**Task details:**
A copy is needed of each line in the records that has the word "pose".
(Material provided begins)
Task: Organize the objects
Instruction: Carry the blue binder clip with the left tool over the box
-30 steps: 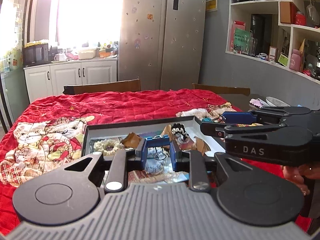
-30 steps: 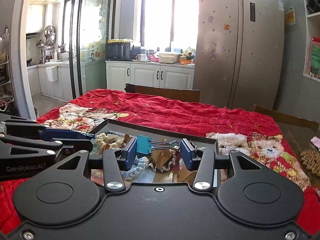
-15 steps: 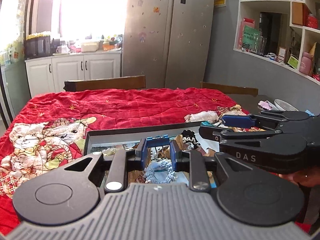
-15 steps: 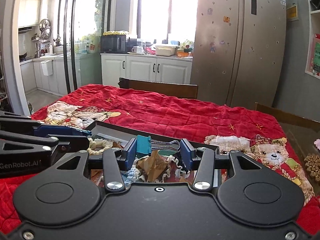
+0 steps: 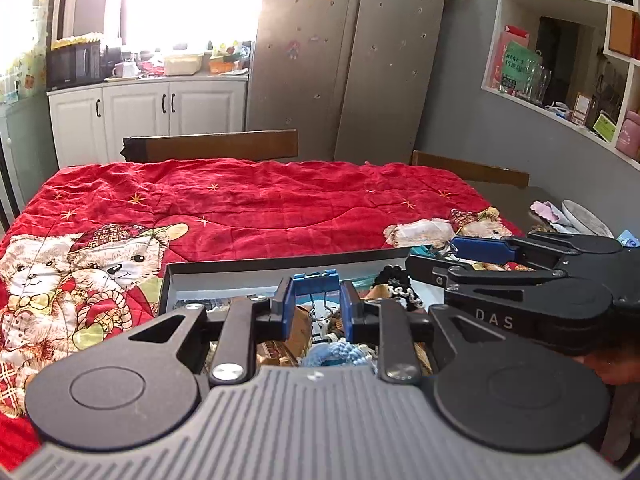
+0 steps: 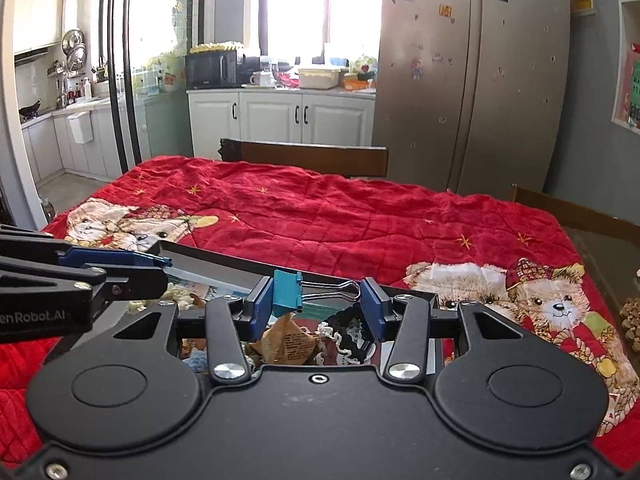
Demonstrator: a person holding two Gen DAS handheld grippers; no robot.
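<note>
Two grippers, lettered "DAS" (image 5: pixel 494 322) and "enRobot.AI" (image 6: pixel 32 316), each pinch a binder clip (image 5: pixel 314 281) in their fingers (image 6: pixel 256 306)

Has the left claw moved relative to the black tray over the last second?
Yes. The left claw, clamped on a blue binder clip, has pulled back toward the tray's near side; the far rim now sits just past its fingertips.
</note>
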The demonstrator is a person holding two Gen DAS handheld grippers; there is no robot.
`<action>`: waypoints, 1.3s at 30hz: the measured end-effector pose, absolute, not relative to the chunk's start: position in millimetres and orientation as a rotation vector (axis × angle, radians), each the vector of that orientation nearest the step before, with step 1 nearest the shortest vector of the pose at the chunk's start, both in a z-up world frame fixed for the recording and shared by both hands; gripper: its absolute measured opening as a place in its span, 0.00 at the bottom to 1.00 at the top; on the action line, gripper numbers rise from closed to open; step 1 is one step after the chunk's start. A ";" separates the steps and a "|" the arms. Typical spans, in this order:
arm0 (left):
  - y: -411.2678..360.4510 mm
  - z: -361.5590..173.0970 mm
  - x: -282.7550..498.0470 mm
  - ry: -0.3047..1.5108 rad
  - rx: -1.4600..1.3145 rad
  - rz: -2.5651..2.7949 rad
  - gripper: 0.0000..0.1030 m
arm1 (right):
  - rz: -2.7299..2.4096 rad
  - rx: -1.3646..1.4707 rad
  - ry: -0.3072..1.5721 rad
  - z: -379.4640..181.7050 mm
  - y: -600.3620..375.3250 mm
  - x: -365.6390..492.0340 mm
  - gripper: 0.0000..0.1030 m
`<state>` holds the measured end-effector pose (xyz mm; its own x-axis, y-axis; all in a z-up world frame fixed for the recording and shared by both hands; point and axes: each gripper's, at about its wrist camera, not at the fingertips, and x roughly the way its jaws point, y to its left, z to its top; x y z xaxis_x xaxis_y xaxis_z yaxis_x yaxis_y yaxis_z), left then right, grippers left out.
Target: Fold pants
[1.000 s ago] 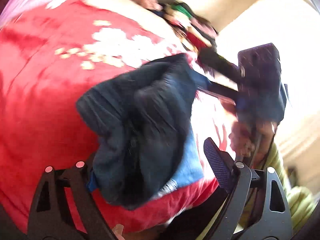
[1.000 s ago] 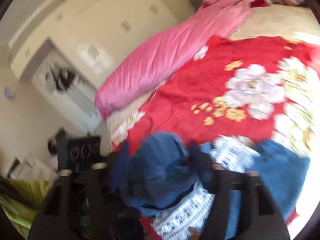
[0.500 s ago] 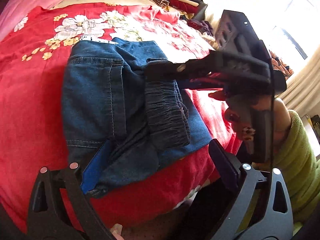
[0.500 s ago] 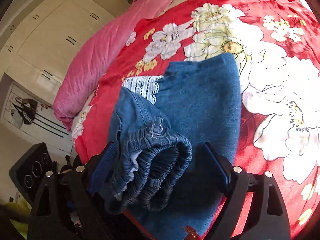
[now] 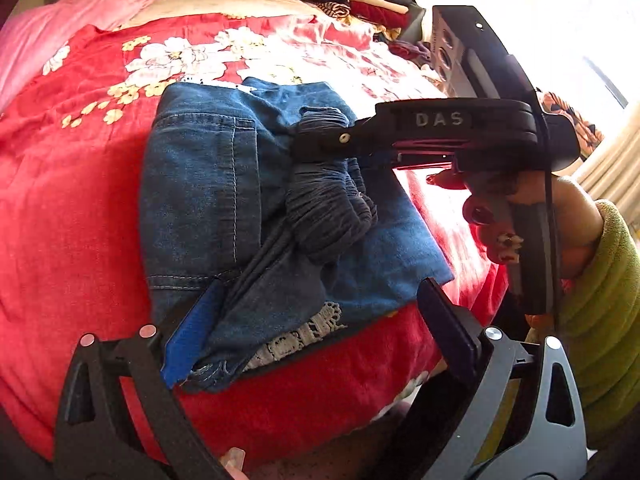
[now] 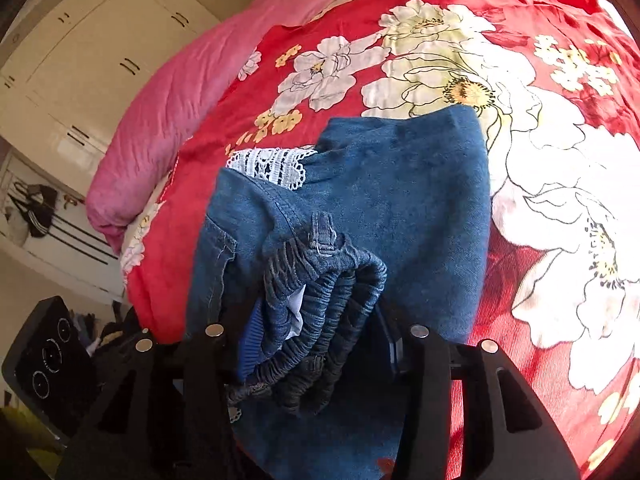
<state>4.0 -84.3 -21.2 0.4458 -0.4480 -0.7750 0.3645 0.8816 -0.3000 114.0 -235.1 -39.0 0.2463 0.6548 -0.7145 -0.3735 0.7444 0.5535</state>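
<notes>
left wrist: denim pants (image 5: 224,184) folded on red floral bed (image 5: 60,200); left claw (image 5: 316,344) released, spread wide over near hem.
right wrist: right claw (image 6: 316,340) clenched on bunched waistband (image 6: 320,276); lay it flat, square edges before releasing.

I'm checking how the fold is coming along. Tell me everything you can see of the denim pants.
The denim pants are blue jeans with pale stitching, a patch pocket, a gathered elastic waistband and white lace trim. They lie folded on the red floral bedspread. The bunched waistband sits on top, pinched in the right gripper. The left gripper stands wide open around the near edge, one blue pad beside the cloth.
</notes>
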 end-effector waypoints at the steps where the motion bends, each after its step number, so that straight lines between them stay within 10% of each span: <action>1: -83.9 -19.7 3.5 0.989 -0.096 -0.505 0.87 | 0.700 0.287 1.105 -35.6 -237.4 112.0 0.57; 12: -64.9 9.7 -3.3 0.928 -0.093 -0.414 0.91 | 0.627 0.307 0.889 20.1 -272.7 70.4 0.85; 34: 5.8 18.1 46.9 0.921 -0.172 -0.209 0.91 | 0.694 0.263 0.981 1.6 -231.5 -3.4 0.85; 39: 1.8 7.5 75.4 0.962 -0.177 -0.233 0.54 | 0.710 0.274 1.053 -17.4 -204.6 -3.5 0.81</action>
<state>75.4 1.8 7.5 0.5496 -0.2740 -0.7892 0.1177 0.9606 -0.2516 -3.5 -204.6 -17.4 0.3012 0.6514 -0.6964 -0.4012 0.7490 0.5272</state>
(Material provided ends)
**Answer to this task:**
`<action>`: waypoints, 1.3s at 30hz: the measured end-effector pose, absolute, not relative to the chunk's start: position in millimetres and orientation as a rotation vector (axis × angle, radians), each the vector of that orientation nearest the step before, with step 1 nearest the shortest vector of the pose at the chunk's start, both in a z-up world frame fixed for the recording and shared by both hands; gripper: its absolute measured opening as a place in its span, 0.00 at the bottom to 1.00 at the top; on the action line, gripper numbers rise from closed to open; step 1 is one step after the chunk's start. A ";" separates the steps and a "|" the arms. Typical spans, in this order:
`<state>` holds the measured end-effector pose (xyz mm; its own x-axis, y-axis; all in a z-up world frame fixed for the recording and shared by both hands; point and axes: each gripper's, at about its wrist camera, not at the fingertips, and x roughly the way its jaws point, y to its left, z to its top; x y z xaxis_x xaxis_y xaxis_z yaxis_x yaxis_y yaxis_z), left then right, grippers left out.

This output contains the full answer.